- Born: San Juan, Puerto Rico
- Education: Yale University
- Occupation: Actress
- Years active: 1982–2006
- Known for: Kate & Allie

= Ari Meyers =

American actress

Ari Meyers is an American actress and nurse. She is known for playing the role of Emma Jane McArdle in the television series Kate & Allie (1984).

==Early years==
Meyers was born in San Juan, Puerto Rico, to parents who were touring on the island. Her mother, actress Taro Meyers, appeared in the soap opera Another World. Meyers and her family moved to New York City where she was raised.

==Career==
In 1982, Meyers starred with Al Pacino in the film Author!

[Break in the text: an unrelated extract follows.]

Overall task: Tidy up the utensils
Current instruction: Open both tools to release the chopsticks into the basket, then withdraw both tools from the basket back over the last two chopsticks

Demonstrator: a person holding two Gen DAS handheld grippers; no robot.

Author!. In 1983, she starred in the television series Kate & Allie. She continued to take advanced courses in school.

In 1988, Meyers left Kate & Allie and used her earnings to finish her studies at Yale University. From there, she graduated with honors and a double major in Philosophy and Theatre Arts.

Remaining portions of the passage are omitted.